D’autres atteintes aux droits ont été constatées indépendamment de celles liées à la surpopulation. En premier lieu, l’équilibre est rompu entre sécurité et dignité dans de nombreuses pratiques quotidiennes : il subsiste des fouilles intégrales systématiques dans certains cas et les moyens de contrainte ne sont pas individualisés lors du transport des personnes détenues. Ensuite, la tradition orale, encore prédominante à la MA de Tours, ne permet pas d’assurer aux personnes détenues un niveau satisfaisant d’information, de réponse à leurs requêtes, ou de motivation de certaines décisions individuelles. Par ailleurs, le secret médical n’est pas toujours respecté : à la prison, la remise des médicaments ne se fait toujours pas en présence du patient détenu, à l’hôpital le personnel d’escorte reste présent à proximité de lui, même pendant une consultation ou un acte médical. Enfin, le phénomène des projections extérieures, qui constituait déjà une préoccupation lors de la deuxième visite, s’est encore intensifié ces dernières années. Un plan d’action, incluant les partenaires extérieurs (préfecture, police nationale, mairie) doit être rapidement conçu afin de l’endiguer. Il produit des effets délétères : augmentation des trafics et des violences entre personnes détenues, risque d’introduction de produits dangereux, augmentation des fouilles de cellule et crispations subséquentes.
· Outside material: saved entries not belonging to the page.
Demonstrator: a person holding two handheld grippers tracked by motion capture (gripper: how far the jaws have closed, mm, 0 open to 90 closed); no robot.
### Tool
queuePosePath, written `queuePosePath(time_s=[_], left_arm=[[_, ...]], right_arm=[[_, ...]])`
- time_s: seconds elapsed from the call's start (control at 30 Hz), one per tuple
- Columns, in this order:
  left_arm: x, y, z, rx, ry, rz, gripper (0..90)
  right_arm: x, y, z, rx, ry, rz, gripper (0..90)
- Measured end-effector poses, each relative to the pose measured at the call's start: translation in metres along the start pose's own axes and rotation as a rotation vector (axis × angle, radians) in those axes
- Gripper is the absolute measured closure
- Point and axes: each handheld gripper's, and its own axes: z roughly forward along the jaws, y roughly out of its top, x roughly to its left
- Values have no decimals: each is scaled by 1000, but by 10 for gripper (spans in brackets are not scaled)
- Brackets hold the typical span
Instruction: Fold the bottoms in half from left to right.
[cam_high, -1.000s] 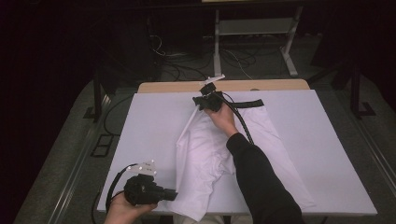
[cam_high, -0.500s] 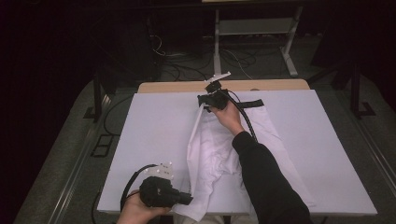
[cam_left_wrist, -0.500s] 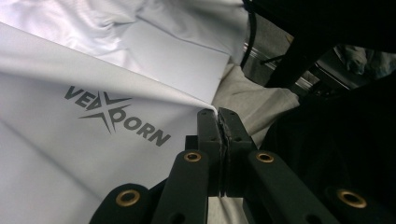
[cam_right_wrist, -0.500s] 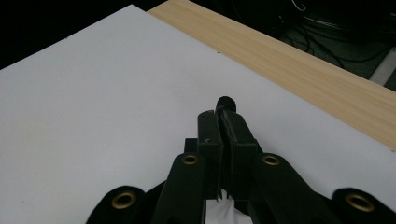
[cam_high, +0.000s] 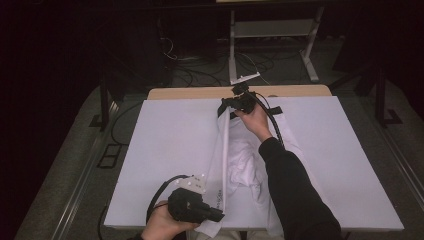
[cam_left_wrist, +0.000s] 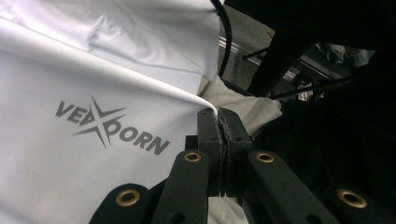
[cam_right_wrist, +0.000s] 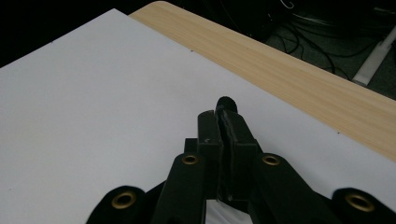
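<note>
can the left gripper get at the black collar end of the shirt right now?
Probably not. The left gripper is shut on the white shirt at the near edge of the table; the collar lies at the far end, beside the right gripper.

White board (cam_high: 165, 150) covers most of the tabletop. Bare wood strip of the table (cam_high: 190, 93) runs along the far edge at 12 o'clock; it is light-grained, with a rounded corner in the right gripper view (cam_right_wrist: 299, 60). White metal stand (cam_high: 270, 30) is on the floor past the table at 12, with loose black cables (cam_high: 200, 65) tangled around its base toward 11. Floor rail (cam_high: 80, 175) runs alongside the table at 9. Dark upright post (cam_high: 381, 95) at 2.
</note>
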Motion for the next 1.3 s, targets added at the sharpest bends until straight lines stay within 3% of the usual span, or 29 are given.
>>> queuePosePath(time_s=[0.27, 1.3], left_arm=[[-1, 21, 24, 22, -39, 57, 872], [-10, 67, 81, 52, -86, 153, 872]], right_arm=[[-11, -4, -5, 1, -3, 3, 853], [-51, -28, -42, -35, -23, 40, 852]])
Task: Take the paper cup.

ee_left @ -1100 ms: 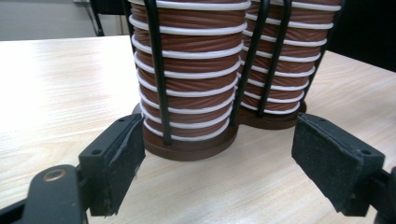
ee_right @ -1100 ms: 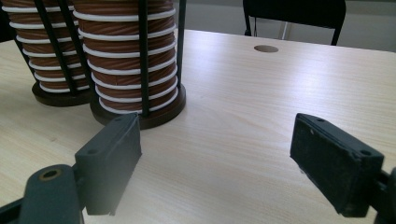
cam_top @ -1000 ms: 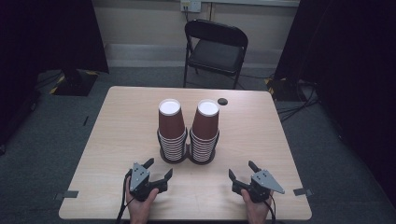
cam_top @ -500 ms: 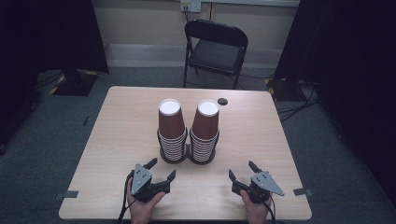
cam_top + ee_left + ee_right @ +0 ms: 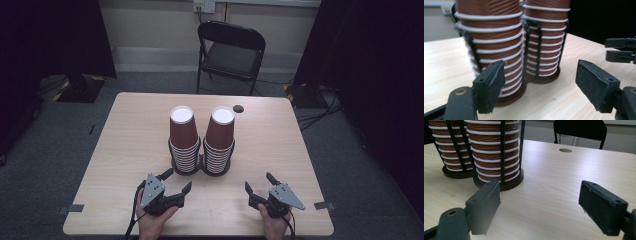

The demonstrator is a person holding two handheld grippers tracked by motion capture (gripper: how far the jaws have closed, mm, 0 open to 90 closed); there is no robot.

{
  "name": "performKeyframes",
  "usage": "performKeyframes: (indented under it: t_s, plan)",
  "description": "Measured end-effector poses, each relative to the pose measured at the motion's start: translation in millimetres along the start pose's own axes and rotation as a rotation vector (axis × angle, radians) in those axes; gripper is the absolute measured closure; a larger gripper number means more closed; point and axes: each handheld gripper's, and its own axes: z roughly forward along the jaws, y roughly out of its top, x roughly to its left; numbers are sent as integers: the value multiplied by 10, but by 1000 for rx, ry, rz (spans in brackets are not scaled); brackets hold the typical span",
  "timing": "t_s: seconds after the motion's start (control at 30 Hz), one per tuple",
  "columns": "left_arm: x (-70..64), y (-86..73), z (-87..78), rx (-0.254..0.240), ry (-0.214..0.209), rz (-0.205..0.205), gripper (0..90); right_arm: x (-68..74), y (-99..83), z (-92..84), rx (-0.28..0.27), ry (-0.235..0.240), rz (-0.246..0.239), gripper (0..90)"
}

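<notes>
Two tall stacks of brown cups (image 5: pixel 202 137) stood side by side in black wire holders in the middle of the table (image 5: pixel 125 145). The left gripper (image 5: pixel 177 181) sat just in front of them. Its jaws had just been closing a little, yet they stood apart with nothing between them. The right gripper (image 5: pixel 260 182) waited near the table's front edge, jaws wide apart and holding nothing.

Left gripper (image 5: pixel 176 184): we see a black body, a grey three-cornered plate, a black cable at lower left.
Right gripper (image 5: pixel 260 183): same black build, grey plate.
Jaws: flat black pads, small screw holes, one brass-ringed pivot.
</notes>
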Motion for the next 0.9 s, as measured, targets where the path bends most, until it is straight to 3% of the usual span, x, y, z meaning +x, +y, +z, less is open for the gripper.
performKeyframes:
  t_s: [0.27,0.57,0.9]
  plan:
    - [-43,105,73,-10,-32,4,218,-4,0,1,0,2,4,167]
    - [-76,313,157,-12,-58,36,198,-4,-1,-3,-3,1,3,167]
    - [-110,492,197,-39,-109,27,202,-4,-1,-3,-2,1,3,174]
Le constat d’ensemble n’était pas décourageant à l’issue de la visite. Même si l’établissement a stagné par certains aspects, il a beaucoup progressé dans d’autres. Outre les aspects bâtimentaires évoqués plus haut, l’affiliation à la sécurité sociale est désormais possible, des réunions d’expression collective sont régulièrement tenues, les partenariats sont solides.

A l’issue de la phase contradictoire, le bilan est même plutôt encourageant. Sur les cinquante-sept recommandations présentées initialement, huit sont déjà mises en œuvre selon la direction de l’établissement. De nouveaux travaux ont été opérés entre le départ des contrôleurs et la publication du présent rapport : téléphones fixes en cellule, renouvellement complet de la vidéosurveillance. D’autres sont déjà financés, au premier rang desquels la reconfiguration complète des cours de promenade. L’équipe de direction, renouvelée, est désormais au complet. Les contacts entre la nouvelle cheffe d’établissement et les contrôleurs laissent penser que ce rapport constitue pour elle un véritable levier d’action, auprès du personnel qu’elle encadre autant que des partenaires judiciaires qui doivent impérativement être sensibilisés sur les conséquences désastreuses, et parfois méconnues, de la surpopulation carcérale.